Cluster of Excellence - Materials for Energy Conversion and Storage (MECS) 

There are diverse strategies to avoid CO₂ emissions in the future. For example, renewable energy can be stored by splitting water into hydrogen and oxygen. Furthermore, CO₂ can also be converted into other substances - for instance, alcohols or e-fuels. 

In the Excellence Cluster "Materials for Energy Conversion and Storage (MECS)," a diverse team of chemists and physicists explores two innovative pathways for energy conversion: electrocatalysis and photocatalysis. Electrocatalysis utilizes electricity from wind turbines and photovoltaics to electrochemically convert water and CO₂ into hydrogen, synthetic fuels, and fine chemicals. On the other hand, photocatalysis directly employs sunlight for chemical transformations.

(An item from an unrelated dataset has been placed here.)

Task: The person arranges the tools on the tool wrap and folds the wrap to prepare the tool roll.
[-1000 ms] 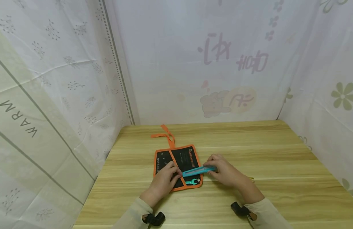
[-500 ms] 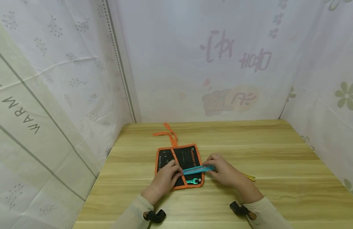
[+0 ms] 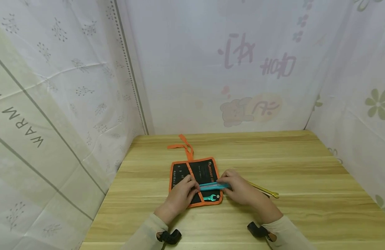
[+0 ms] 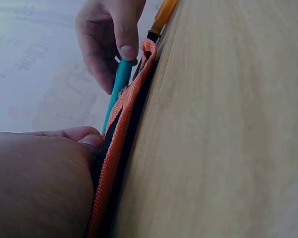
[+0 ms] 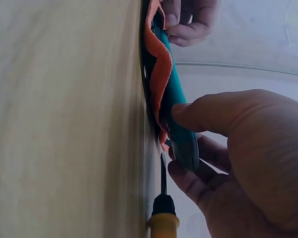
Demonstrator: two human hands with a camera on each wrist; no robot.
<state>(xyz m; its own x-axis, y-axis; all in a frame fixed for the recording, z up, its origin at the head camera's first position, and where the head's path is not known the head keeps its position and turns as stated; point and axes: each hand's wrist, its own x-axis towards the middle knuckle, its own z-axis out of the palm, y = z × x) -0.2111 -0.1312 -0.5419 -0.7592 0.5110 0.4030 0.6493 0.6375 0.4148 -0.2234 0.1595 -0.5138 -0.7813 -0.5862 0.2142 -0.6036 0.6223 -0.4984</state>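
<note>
A black tool pouch [image 3: 202,172] with orange edging lies on the table. My left hand [image 3: 181,195] pinches the orange edge of its pocket between thumb and fingers. In my right hand [image 3: 239,187] is a teal utility knife [image 3: 211,186], held by its rear end between thumb and fingers. The knife's front end is at the pocket opening, hidden by the pouch edge and my left fingers; in the right wrist view its body [image 5: 175,91] lies along the pouch's wavy orange trim [image 5: 160,69]. A green open-end wrench [image 3: 210,198] sits in the pocket beside it.
A yellow wrench [image 3: 265,190] lies on the table [image 3: 304,166] to the right, partly behind my right hand. A screwdriver [image 5: 164,218] with a yellow handle lies near the pouch. Orange ties [image 3: 188,151] extend from its far edge. Patterned curtains [image 3: 192,69] surround the table.
My right hand has moved left toward the pouch, bringing the utility knife slightly farther into the pocket. More of the yellow wrench now shows. My left hand keeps its grip on the pouch.
</note>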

To develop tailor-made catalysts, it is necessary first to understand which chemical and physical processes occur at the atomic scale on surfaces and interfaces. We employ both state-of-the-art experimental and theoretical methods to address these complex questions. As a result, the Excellence Cluster brings together numerous research teams from chemistry and physics and their multidisciplinary expertise. Partners of TU Wien in the Excellence Cluster include the University of Vienna, the University of Innsbruck, and ISTA. 

"Clusters of Excellence" are by far the most highly endowed collaborative research efforts in Austria, allowing the Austrian Science Fund FWF to support key international top-level scientific projects involving at least three research institutions.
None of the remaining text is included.